Each record is to be printed exactly as given, down to the last mark.

───

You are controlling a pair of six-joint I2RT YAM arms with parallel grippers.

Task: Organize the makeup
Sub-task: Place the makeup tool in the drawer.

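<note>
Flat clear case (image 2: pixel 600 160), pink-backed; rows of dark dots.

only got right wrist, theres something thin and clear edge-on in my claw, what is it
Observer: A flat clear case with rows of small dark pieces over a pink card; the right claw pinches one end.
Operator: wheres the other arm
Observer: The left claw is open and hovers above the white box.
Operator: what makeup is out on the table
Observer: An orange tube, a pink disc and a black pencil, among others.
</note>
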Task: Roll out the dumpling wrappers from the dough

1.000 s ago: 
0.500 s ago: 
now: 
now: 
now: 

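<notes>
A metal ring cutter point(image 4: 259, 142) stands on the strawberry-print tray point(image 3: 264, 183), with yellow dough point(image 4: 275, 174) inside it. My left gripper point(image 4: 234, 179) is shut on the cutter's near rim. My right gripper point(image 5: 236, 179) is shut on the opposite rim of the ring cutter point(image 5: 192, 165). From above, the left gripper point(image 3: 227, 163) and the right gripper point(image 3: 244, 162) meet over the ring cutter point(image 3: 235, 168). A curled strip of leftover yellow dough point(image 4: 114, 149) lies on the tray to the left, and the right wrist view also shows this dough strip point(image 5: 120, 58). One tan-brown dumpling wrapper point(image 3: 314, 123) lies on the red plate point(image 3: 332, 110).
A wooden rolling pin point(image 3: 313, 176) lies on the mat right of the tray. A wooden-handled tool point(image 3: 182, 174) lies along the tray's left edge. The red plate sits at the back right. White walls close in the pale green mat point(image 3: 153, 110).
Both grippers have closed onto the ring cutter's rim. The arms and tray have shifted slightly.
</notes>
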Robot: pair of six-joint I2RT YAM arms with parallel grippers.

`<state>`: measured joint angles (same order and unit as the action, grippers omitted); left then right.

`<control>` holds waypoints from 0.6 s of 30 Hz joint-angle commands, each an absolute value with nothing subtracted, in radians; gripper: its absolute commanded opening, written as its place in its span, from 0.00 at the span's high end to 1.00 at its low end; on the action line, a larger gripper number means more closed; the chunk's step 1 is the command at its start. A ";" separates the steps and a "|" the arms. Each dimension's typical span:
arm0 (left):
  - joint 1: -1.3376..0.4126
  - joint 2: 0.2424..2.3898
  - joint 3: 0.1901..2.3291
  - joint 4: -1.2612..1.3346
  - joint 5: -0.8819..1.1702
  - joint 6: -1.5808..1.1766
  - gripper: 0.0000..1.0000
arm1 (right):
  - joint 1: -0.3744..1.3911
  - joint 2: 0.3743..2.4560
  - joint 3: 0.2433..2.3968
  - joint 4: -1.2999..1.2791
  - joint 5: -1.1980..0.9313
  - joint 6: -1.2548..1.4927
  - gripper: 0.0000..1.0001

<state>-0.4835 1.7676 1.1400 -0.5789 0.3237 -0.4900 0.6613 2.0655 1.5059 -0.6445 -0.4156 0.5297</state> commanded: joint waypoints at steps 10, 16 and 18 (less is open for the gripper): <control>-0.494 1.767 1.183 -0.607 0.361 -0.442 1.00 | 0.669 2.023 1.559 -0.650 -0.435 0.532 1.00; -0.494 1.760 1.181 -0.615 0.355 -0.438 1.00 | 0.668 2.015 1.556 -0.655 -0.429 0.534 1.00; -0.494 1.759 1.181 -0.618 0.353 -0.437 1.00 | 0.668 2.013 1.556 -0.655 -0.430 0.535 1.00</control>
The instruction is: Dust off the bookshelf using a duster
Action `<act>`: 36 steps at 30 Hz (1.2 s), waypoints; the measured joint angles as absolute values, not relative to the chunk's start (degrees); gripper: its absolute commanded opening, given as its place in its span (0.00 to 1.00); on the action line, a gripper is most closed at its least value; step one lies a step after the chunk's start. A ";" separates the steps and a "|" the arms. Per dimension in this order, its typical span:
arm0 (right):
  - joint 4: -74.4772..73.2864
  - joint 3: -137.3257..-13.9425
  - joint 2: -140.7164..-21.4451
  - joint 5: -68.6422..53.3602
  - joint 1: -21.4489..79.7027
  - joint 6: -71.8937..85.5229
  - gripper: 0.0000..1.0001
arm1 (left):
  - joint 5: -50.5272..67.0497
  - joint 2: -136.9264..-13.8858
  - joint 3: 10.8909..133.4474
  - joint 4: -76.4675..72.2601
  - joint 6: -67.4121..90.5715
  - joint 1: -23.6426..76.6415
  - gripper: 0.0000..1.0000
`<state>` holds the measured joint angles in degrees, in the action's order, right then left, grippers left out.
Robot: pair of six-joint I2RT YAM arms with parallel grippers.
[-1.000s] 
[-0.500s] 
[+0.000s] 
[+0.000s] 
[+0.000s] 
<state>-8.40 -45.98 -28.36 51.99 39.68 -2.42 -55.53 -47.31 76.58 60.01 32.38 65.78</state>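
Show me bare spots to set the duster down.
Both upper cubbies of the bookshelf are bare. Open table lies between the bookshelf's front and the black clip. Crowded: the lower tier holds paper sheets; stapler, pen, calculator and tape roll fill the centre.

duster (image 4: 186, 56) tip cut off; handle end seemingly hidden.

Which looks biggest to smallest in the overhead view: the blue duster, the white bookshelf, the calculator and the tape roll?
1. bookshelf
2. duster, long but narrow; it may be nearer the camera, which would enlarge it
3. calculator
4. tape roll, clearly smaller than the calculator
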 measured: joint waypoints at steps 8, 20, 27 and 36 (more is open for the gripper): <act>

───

**OUTPUT:**
You are controlling a pair of six-joint I2RT YAM arms with parallel grippers.

Task: Organize the makeup
Sub-task: Place the makeup tool in the drawer.

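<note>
Flat clear case (image 2: pixel 600 160), pink-backed; rows of dark dots.

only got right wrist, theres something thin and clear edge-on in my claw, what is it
Observer: A flat clear case with rows of small dark pieces over a pink card; the right claw pinches one end.
Operator: wheres the other arm
Observer: The left claw is open and hovers above the white box.
Operator: what makeup is out on the table
Observer: An orange tube, a pink disc and a black pencil, among others.
</note>
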Task: Roll out the dumpling wrappers from the dough

1.000 s ago: 
0.500 s ago: 
now: 
now: 
now: 

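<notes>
A metal ring cutter point(image 4: 259, 142) stands on the strawberry-print tray point(image 3: 264, 183), with yellow dough point(image 4: 275, 174) inside it. My left gripper point(image 4: 234, 179) is shut on the cutter's near rim. My right gripper point(image 5: 236, 179) is shut on the opposite rim of the ring cutter point(image 5: 192, 165). From above, the left gripper point(image 3: 227, 163) and the right gripper point(image 3: 244, 162) meet over the ring cutter point(image 3: 235, 168). A curled strip of leftover yellow dough point(image 4: 114, 149) lies on the tray to the left, and the right wrist view also shows this dough strip point(image 5: 120, 58). One tan-brown dumpling wrapper point(image 3: 314, 123) lies on the red plate point(image 3: 332, 110).
A wooden rolling pin point(image 3: 313, 176) lies on the mat right of the tray. A wooden-handled tool point(image 3: 182, 174) lies along the tray's left edge. The red plate sits at the back right. White walls close in the pale green mat point(image 3: 153, 110).
Both grippers have closed onto the ring cutter's rim. The arms and tray have shifted slightly.
</notes>
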Robot: pair of six-joint I2RT YAM arms with parallel grippers.

`<state>`: measured joint angles (same order and unit as the action, grippers omitted); left then right.

`<control>` holds waypoints from 0.6 s of 30 Hz joint-angle commands, each an absolute value with nothing subtracted, in radians; gripper: its absolute commanded opening, written as its place in its span, from 0.00 at the span's high end to 1.00 at its low end; on the action line, a larger gripper number means more closed; the chunk's step 1 is the command at its start. A ";" separates the steps and a "|" the arms. Each dimension's typical span:
arm0 (left):
  - joint 1: -1.3376..0.4126
  - joint 2: 0.2424..2.3898
  - joint 3: 0.1901..2.3291
  - joint 4: -1.2612..1.3346
  - joint 5: -0.8819..1.1702
  - joint 6: -1.5808..1.1766
  - gripper: 0.0000..1.0000
arm1 (right):
  - joint 1: -0.3744..1.3911
  - joint 2: 0.3743..2.4560
  - joint 3: 0.2433..2.3968
  - joint 4: -1.2999..1.2791
  - joint 5: -1.1980..0.9313
  - joint 6: -1.2548..1.4927
  - gripper: 0.0000..1.0001

<state>-0.4835 1.7676 1.1400 -0.5789 0.3237 -0.4900 0.6613 2.0655 1.5059 -0.6445 -0.4156 0.5297</state> commanded: joint waypoints at steps 10, 16 and 18 (less is open for the gripper): <control>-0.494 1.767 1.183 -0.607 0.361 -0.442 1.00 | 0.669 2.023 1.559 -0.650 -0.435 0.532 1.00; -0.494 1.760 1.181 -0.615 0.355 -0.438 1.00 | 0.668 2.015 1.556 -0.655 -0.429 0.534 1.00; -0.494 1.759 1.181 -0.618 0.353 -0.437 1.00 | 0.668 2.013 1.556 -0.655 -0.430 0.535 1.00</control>
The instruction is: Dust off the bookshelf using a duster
Action `<act>`: 36 steps at 30 Hz (1.2 s), waypoints; the measured joint angles as absolute values, not relative to the chunk's start (degrees); gripper: its absolute commanded opening, given as its place in its span (0.00 to 1.00); on the action line, a gripper is most closed at its least value; step one lies a step after the chunk's start. A ";" separates the steps and a "|" the arms. Per dimension in this order, its typical span:
arm0 (right):
  - joint 4: -74.4772..73.2864
  - joint 3: -137.3257..-13.9425
  - joint 2: -140.7164..-21.4451
  - joint 5: -68.6422..53.3602
  - joint 1: -21.4489..79.7027
  - joint 6: -71.8937..85.5229
  - gripper: 0.0000..1.0001
arm1 (left):
  - joint 5: -50.5272..67.0497
  - joint 2: -136.9264..-13.8858
  - joint 3: 10.8909..133.4474
  - joint 4: -76.4675..72.2601
  - joint 6: -67.4121..90.5715
  - joint 1: -23.6426..76.6415
  - gripper: 0.0000..1.0000
`<state>` holds the measured joint angles in degrees, in the action's order, right then left, grippers left out.
Robot: pair of six-joint I2RT YAM arms with parallel grippers.
[-1.000s] 
[-0.500s] 
[+0.000s] 
[+0.000s] 
[+0.000s] 
<state>-8.40 -45.98 -28.36 51.99 39.68 -2.42 -55.53 -47.31 76.58 60.01 32.38 65.78</state>
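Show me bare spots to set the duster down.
Both upper cubbies of the bookshelf are bare. Open table lies between the bookshelf's front and the black clip. Crowded: the lower tier holds paper sheets; stapler, pen, calculator and tape roll fill the centre.

duster (image 4: 186, 56) tip cut off; handle end seemingly hidden.

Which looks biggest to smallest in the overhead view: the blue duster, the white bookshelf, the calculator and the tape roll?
1. bookshelf
2. duster, long but narrow; it may be nearer the camera, which would enlarge it
3. calculator
4. tape roll, clearly smaller than the calculator
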 measured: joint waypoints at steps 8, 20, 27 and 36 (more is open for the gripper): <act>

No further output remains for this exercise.